INSTRUCTIONS TO FOLLOW: Type each record below again, with the same words.

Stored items
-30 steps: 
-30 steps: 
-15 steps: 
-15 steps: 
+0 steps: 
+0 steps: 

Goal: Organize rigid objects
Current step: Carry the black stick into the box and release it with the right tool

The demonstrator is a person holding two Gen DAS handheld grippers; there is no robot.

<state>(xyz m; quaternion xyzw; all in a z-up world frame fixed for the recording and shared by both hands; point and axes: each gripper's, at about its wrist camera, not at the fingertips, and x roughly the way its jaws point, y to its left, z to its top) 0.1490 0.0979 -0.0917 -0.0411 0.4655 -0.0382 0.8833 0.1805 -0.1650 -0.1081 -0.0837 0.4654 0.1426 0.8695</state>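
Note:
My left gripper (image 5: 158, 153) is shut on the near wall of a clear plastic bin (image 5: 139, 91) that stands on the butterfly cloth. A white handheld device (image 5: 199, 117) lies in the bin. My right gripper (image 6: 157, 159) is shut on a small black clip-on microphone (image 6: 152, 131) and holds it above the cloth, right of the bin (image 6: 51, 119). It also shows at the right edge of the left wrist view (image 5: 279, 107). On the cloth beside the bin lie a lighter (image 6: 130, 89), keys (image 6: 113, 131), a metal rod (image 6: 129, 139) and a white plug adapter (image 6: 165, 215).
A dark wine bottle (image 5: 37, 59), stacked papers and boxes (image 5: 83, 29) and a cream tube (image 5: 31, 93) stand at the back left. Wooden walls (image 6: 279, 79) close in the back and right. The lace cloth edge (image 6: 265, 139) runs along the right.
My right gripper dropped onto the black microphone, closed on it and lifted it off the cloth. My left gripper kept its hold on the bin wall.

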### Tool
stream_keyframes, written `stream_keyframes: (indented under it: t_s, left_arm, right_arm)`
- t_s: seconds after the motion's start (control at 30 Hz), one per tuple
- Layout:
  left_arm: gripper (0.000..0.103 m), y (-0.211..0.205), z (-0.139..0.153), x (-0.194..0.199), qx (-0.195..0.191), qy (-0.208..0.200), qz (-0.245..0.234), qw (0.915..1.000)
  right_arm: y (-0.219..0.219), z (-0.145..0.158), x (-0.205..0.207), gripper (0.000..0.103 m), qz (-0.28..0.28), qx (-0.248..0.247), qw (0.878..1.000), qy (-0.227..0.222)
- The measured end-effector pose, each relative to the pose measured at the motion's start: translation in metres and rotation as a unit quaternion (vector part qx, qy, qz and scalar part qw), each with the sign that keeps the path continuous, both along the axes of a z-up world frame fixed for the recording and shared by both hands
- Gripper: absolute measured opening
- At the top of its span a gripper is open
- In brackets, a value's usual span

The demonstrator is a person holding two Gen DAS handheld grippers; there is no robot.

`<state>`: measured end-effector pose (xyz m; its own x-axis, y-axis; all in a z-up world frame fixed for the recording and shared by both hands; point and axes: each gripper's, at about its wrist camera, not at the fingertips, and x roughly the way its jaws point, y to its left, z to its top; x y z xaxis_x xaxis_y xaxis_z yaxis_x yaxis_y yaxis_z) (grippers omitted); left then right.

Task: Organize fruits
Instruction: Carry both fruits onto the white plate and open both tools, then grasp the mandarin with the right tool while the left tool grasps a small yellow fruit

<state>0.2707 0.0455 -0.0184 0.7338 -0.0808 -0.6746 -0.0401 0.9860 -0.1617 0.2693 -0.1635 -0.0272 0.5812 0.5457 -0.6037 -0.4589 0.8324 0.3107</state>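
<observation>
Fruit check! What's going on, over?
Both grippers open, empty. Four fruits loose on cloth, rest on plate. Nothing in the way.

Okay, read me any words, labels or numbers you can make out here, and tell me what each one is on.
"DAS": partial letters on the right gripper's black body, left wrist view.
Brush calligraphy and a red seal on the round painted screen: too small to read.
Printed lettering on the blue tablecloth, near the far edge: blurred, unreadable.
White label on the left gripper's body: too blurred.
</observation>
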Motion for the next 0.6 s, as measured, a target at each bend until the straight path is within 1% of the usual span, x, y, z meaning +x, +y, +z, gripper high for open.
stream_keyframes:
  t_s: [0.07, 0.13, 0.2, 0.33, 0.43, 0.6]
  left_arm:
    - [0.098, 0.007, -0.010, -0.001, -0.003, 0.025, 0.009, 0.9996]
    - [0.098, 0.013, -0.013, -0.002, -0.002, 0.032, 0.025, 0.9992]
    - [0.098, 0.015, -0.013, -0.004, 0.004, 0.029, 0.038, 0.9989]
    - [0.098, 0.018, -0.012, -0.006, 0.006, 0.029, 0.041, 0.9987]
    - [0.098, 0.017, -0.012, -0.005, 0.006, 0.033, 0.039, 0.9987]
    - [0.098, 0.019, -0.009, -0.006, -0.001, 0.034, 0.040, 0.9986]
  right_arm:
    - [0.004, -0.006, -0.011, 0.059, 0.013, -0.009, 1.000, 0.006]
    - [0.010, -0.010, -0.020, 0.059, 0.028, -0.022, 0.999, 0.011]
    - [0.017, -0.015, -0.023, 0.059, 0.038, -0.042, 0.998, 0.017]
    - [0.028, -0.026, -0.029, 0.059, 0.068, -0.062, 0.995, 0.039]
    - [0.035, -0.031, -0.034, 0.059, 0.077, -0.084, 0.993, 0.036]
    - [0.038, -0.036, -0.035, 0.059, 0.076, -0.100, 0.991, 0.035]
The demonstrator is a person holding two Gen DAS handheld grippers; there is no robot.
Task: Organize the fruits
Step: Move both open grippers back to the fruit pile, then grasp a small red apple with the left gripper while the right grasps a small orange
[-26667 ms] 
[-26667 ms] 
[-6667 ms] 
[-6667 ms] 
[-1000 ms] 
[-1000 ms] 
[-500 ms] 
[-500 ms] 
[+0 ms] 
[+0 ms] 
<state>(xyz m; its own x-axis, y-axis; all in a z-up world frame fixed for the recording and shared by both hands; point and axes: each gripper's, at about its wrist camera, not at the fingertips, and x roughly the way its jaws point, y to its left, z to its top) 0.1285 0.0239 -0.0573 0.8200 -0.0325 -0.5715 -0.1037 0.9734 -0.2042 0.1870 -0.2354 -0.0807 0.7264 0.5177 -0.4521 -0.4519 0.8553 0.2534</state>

RESPONSE TO THIS TASK:
-30 steps: 
-30 steps: 
-15 steps: 
-15 steps: 
+0 steps: 
+0 steps: 

Goal: Organize rigid objects
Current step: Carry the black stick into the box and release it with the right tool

The demonstrator is a person holding two Gen DAS handheld grippers; there is no robot.

<state>(xyz m; quaternion xyzw; all in a z-up world frame fixed for the recording and shared by both hands; point and axes: each gripper's, at about its wrist camera, not at the fingertips, and x roughly the way its jaws point, y to its left, z to its top) 0.1490 0.0979 -0.0917 -0.0411 0.4655 -0.0382 0.8833 0.1805 -0.1650 -0.1081 -0.0837 0.4654 0.1426 0.8695</state>
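Note:
My left gripper (image 5: 158, 153) is shut on the near wall of a clear plastic bin (image 5: 139, 91) that stands on the butterfly cloth. A white handheld device (image 5: 199, 117) lies in the bin. My right gripper (image 6: 157, 159) is shut on a small black clip-on microphone (image 6: 152, 131) and holds it above the cloth, right of the bin (image 6: 51, 119). It also shows at the right edge of the left wrist view (image 5: 279, 107). On the cloth beside the bin lie a lighter (image 6: 130, 89), keys (image 6: 113, 131), a metal rod (image 6: 129, 139) and a white plug adapter (image 6: 165, 215).
A dark wine bottle (image 5: 37, 59), stacked papers and boxes (image 5: 83, 29) and a cream tube (image 5: 31, 93) stand at the back left. Wooden walls (image 6: 279, 79) close in the back and right. The lace cloth edge (image 6: 265, 139) runs along the right.
My right gripper dropped onto the black microphone, closed on it and lifted it off the cloth. My left gripper kept its hold on the bin wall.
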
### Tool
stream_keyframes, written `stream_keyframes: (indented under it: t_s, left_arm, right_arm)`
- t_s: seconds after the motion's start (control at 30 Hz), one per tuple
- Layout:
  left_arm: gripper (0.000..0.103 m), y (-0.211..0.205), z (-0.139..0.153), x (-0.194..0.199), qx (-0.195..0.191), qy (-0.208..0.200), qz (-0.245..0.234), qw (0.915..1.000)
  right_arm: y (-0.219..0.219), z (-0.145..0.158), x (-0.205..0.207), gripper (0.000..0.103 m), qz (-0.28..0.28), qx (-0.248..0.247), qw (0.878..1.000), qy (-0.227..0.222)
- The measured end-effector pose, each relative to the pose measured at the motion's start: translation in metres and rotation as a unit quaternion (vector part qx, qy, qz and scalar part qw), each with the sign that keeps the path continuous, both along the axes of a z-up world frame fixed for the recording and shared by both hands
- Gripper: absolute measured opening
- At the top of its span a gripper is open
- In brackets, a value's usual span

The demonstrator is a person holding two Gen DAS handheld grippers; there is no robot.

`<state>`: measured end-effector pose (xyz m; its own x-axis, y-axis; all in a z-up world frame fixed for the recording and shared by both hands; point and axes: each gripper's, at about its wrist camera, not at the fingertips, and x roughly the way its jaws point, y to its left, z to its top; x y z xaxis_x xaxis_y xaxis_z yaxis_x yaxis_y yaxis_z) (grippers omitted); left then right.

Task: Organize fruits
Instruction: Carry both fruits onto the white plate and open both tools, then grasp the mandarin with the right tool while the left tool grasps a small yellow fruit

<state>0.2707 0.0455 -0.0184 0.7338 -0.0808 -0.6746 -0.0401 0.9860 -0.1617 0.2693 -0.1635 -0.0272 0.5812 0.5457 -0.6037 -0.4589 0.8324 0.3107</state>
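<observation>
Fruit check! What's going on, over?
Both grippers open, empty. Four fruits loose on cloth, rest on plate. Nothing in the way.

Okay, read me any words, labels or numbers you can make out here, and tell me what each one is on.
"DAS": partial letters on the right gripper's black body, left wrist view.
Brush calligraphy and a red seal on the round painted screen: too small to read.
Printed lettering on the blue tablecloth, near the far edge: blurred, unreadable.
White label on the left gripper's body: too blurred.
</observation>
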Motion for the next 0.6 s, as measured, a target at each bend until the straight path is within 1% of the usual span, x, y, z meaning +x, +y, +z, gripper high for open.
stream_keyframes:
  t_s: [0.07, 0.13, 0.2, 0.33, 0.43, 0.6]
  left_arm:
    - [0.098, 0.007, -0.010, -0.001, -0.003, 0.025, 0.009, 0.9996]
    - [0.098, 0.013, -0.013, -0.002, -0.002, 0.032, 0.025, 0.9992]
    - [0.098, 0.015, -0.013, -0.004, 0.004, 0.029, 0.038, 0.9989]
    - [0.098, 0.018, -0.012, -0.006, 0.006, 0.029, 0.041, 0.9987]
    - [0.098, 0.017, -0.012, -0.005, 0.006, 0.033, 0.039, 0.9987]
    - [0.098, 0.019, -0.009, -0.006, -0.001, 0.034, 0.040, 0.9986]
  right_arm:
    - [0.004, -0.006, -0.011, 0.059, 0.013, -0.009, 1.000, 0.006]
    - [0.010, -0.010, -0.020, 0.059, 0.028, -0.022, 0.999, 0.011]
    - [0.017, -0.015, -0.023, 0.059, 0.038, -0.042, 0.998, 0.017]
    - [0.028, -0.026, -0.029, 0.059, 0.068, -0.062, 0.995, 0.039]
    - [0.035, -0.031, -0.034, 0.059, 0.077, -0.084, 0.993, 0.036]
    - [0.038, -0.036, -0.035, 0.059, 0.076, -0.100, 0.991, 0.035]
The demonstrator is a person holding two Gen DAS handheld grippers; there is no robot.
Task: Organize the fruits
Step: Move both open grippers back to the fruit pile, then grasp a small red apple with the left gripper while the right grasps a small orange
[-26667 ms] 
[-26667 ms] 
[-6667 ms] 
[-6667 ms] 
[-1000 ms] 
[-1000 ms] 
[-500 ms] 
[-500 ms] 
[+0 ms] 
[+0 ms] 
<state>(xyz m; its own x-axis, y-axis; all in a z-up world frame fixed for the recording and shared by both hands; point and axes: each gripper's, at about its wrist camera, not at the fingertips, and x roughly the way its jaws point, y to its left, z to its top) 0.1285 0.0239 -0.0573 0.8200 -0.0325 -0.5715 -0.1037 0.9734 -0.2042 0.1870 -0.2354 -0.0807 0.7264 0.5177 -0.4521 -0.4519 0.8553 0.2534</state>

As written, the answer is complete.